Contracts Attack Sheet for the Florida Bar Exam

**Contracts Attack Sheet for the Florida Bar Exam**

Contracts law is a cornerstone of the Florida Bar Exam, and a strong understanding of the principles and rules is essential for success. This attack sheet provides a structured approach to analyzing contract issues likely to appear on the exam. It is designed to help you quickly recall the key concepts and steps for analyzing contract issues.

***I. Applicable Law***

– **Uniform Commercial Code (UCC):** For the sale of goods.
– **Common Law:** For services, real estate, and intangible assets.

***II. Formation of Contracts***

_A. Offer_

– **Definition:** A manifestation of willingness to enter into a bargain.
– **Requirements:** Definiteness, communication to the offeree, and intent to be bound.

_B. Acceptance_

– **Mirror Image Rule (Common Law):** Acceptance must match the offer exactly.
– **UCC 2-207 (“Battle of the Forms”):** Allows for acceptance with different or additional terms under certain circumstances.

_C. Consideration_

– **Definition:** A bargained-for exchange of promises or performance.
– **Adequacy:** Not generally required, except when consideration is so inadequate as to shock the conscience.

_D. Intent to be Bound (Meeting of the Minds)_

– **Objective Standard:** Would a reasonable person in the position of the parties conclude that there was an agreement?

_E. Defenses to Formation_

– **Incapacity:** Minors, mentally incapacitated, intoxicated persons.
– **Illegality:** The subject matter or consideration is illegal.
– **Fraud, Duress, Undue Influence, Misrepresentation:** These undermine genuine assent.

***III. Statute of Frauds (SOF)***

– **Requirement:** Certain contracts must be in writing and signed by the party to be charged.
– **MY LEGS:** Marriage, contracts that cannot be performed within one Year, Land contracts, Executor contracts (to pay estate debts from personal funds), Goods ($500 or more under UCC), Suretyship.
– **Exceptions:** Partial performance, promissory estoppel, admissions, custom-made goods.

***IV. Terms of the Contract***

_A. Express Terms_

– **Parol Evidence Rule:** When a written contract is intended to be a final expression, evidence of prior or contemporaneous agreements that contradict, modify, or vary contractual terms is inadmissible.

_B. Implied Terms_

– **Implied-in-Fact:** Terms implied from the conduct of the parties.
– **Implied-in-Law (Quasi-Contract):** Not true contracts; imposed to avoid unjust enrichment.

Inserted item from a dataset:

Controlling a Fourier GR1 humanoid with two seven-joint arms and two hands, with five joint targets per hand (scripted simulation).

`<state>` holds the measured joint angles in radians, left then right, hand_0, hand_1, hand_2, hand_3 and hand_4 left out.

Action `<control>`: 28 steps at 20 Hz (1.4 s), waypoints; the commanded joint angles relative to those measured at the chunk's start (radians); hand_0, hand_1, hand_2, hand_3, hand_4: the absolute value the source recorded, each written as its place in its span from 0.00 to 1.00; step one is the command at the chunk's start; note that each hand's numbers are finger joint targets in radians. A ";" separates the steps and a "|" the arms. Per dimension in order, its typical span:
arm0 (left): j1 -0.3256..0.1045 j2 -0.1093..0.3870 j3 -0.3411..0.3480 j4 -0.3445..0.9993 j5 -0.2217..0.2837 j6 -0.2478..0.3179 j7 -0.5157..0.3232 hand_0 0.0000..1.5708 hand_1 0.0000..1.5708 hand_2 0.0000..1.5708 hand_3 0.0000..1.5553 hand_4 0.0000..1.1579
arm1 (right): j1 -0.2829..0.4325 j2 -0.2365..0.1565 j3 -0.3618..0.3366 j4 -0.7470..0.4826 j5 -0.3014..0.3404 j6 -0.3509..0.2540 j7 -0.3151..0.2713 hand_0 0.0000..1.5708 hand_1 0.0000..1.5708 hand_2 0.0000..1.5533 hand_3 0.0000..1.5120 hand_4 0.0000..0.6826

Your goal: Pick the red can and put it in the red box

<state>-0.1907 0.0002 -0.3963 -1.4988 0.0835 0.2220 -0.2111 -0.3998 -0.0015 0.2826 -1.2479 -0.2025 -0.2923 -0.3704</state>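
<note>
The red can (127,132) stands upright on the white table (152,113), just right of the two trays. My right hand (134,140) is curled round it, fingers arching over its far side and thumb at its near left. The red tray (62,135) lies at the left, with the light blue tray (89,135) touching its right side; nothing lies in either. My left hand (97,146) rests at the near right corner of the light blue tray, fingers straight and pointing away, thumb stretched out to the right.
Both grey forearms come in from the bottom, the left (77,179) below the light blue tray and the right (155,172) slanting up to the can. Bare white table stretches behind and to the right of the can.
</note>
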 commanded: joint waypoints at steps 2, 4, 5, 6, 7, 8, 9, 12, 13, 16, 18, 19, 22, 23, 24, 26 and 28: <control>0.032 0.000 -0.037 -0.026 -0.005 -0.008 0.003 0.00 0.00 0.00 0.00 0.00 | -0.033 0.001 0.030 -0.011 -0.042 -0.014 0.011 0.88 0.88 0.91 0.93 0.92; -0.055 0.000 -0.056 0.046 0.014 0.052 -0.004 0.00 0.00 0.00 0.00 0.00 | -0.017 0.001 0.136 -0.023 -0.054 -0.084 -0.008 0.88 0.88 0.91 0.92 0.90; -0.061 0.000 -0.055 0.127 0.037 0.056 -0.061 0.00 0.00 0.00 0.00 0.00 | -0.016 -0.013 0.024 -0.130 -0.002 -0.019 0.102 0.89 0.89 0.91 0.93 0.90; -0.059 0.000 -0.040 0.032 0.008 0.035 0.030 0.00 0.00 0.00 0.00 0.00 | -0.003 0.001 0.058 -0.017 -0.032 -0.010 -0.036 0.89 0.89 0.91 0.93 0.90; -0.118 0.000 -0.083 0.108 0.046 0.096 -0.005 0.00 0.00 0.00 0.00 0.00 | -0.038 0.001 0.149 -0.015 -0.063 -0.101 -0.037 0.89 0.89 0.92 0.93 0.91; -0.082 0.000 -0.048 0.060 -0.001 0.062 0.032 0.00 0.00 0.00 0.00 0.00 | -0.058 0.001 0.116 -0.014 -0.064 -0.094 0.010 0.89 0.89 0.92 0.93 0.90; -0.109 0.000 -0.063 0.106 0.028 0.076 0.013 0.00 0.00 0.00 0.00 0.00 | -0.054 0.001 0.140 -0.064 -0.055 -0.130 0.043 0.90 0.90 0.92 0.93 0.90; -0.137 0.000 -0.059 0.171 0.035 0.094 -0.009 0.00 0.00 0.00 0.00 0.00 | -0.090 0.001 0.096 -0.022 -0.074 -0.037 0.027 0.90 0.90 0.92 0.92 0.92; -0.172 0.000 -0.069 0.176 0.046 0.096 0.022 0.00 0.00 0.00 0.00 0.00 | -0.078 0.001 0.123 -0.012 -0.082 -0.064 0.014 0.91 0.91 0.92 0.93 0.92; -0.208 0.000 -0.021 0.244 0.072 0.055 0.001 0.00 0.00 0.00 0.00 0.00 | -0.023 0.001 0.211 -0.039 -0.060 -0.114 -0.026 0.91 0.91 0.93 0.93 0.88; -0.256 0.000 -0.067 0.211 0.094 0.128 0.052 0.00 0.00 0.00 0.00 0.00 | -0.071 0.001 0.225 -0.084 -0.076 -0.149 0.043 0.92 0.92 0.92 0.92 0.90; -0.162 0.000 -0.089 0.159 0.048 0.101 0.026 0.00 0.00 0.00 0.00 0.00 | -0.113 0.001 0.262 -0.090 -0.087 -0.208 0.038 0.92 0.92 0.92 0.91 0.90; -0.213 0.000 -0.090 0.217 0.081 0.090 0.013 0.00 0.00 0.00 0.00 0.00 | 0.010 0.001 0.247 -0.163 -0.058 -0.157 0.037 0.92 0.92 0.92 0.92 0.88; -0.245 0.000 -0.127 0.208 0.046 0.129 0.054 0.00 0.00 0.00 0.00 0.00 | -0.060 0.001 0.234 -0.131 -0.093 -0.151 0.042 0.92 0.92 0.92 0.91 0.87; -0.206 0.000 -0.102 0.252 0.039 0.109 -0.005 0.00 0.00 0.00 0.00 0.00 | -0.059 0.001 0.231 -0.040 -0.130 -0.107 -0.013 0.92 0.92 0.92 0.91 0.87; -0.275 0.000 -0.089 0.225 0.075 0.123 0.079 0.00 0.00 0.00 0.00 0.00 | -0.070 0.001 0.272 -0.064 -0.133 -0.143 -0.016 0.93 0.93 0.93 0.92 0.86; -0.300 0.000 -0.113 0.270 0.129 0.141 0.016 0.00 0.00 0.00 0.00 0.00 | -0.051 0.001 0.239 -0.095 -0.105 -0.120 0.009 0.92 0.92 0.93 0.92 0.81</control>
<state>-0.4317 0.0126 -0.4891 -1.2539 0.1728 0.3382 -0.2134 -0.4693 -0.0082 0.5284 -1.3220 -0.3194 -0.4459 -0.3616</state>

_C. Warranties in Sale of Goods (UCC)_

– **Express Warranties:** Affirmation of fact, description, sample or model.
– **Implied Warranty of Merchantability:** Goods fit for the ordinary purposes for which they are used.
– **Implied Warranty of Fitness for a Particular Purpose:** When the seller knows the buyer’s special purpose.

***V. Performance and Breach***

_A. Conditions Precedent, Concurrent, and Subsequent_

– **Definition:** Events that must occur before a party has a duty to perform.

_B. Excuse of Performance_

– **Impossibility/Impracticability:** Unforeseen and cannot be overcome by reasonable efforts.
– **Frustration of Purpose:** A party’s principal purpose is substantially frustrated by an event whose non-occurrence was a basic assumption of the contract.
– **Anticipatory Repudiation:** An unequivocal indication that the party will not perform when performance is due.

_C. Discharge by Agreement_

– **Mutual Rescission, Novation, Accord and Satisfaction**

_D. Breach_

– **Material Breach:** Discharges the non-breaching party’s duty to perform and entitles them to damages.
– **Minor Breach:** Does not discharge duty to perform but may entitle to damages.

_E. Remedies for Breach_

– **Expectation Damages:** Put the non-breaching party in the position they would have been in if the contract had been performed.
– **Reliance Damages:** Reimburse for loss caused by reliance on the contract.
– **Restitution:** Prevent unjust enrichment of the breaching party.
– **Specific Performance:** Court order requiring performance, generally in unique goods or real estate transactions.

***VI. Third-Party Rights***

_A. Assignment of Rights_

– **Requirements:** Intention to transfer rights, effective immediately.
– **Limitations:** Prohibited by contract, substantial change in duties, or future rights.

_B. Delegation of Duties_

– **General Rule:** Contractual duties can be delegated unless delegation would change the obligee’s expectancy under the contract.

_C. Third-Party Beneficiary_

– **Intended Beneficiary:** Has rights and can enforce the contract.
– **Incidental Beneficiary:** No rights; cannot enforce the contract.

Remember, this attack sheet is a guideline and not an exhaustive list of contract law principles. It is important to not only memorize the black letter law but also to practice applying it through multiple-choice questions and essay practice. This way, you can master the art of IRAC (Issue, Rule, Analysis, Conclusion) and maximize your points on the Florida Bar Exam.